## Exercise directions
Pictures are to be dropped. Everything else in the listing gets copied exactly.

## Information shown
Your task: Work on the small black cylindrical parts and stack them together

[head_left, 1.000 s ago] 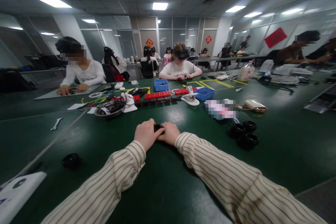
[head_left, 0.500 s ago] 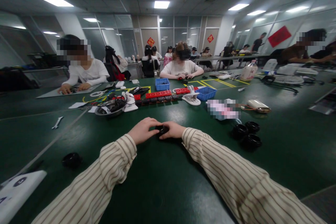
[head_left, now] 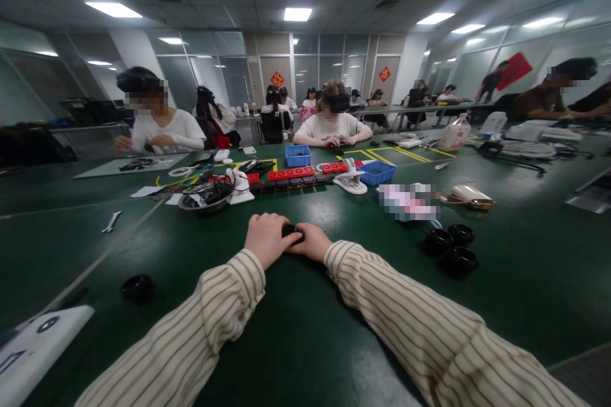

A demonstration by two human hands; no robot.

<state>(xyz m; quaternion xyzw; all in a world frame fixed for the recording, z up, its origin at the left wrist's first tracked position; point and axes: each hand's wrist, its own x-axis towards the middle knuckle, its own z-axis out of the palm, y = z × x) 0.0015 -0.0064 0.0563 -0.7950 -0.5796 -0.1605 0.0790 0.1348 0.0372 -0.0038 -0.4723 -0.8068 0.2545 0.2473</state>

## Exercise solution
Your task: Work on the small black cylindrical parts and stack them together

[head_left, 1.000 s ago] 
[head_left, 0.500 s ago] 
[head_left, now] 

A demonstration by two human hands; no robot.

<state>(xyz m; quaternion xyzw; all in a world frame fixed for the recording, z up, its origin at the left wrist's first tracked position; point and axes: each hand's wrist, its own x-axis towards the middle knuckle, its own z-axis out of the palm, y = z × x) 0.0015 -0.0064 0.0563 -0.7950 -0.5796 -0.1605 0.0790 0.1348 0.0372 -0.0038 -0.4723 -0.8068 0.2545 0.2473</state>

The response to this exercise is now complete.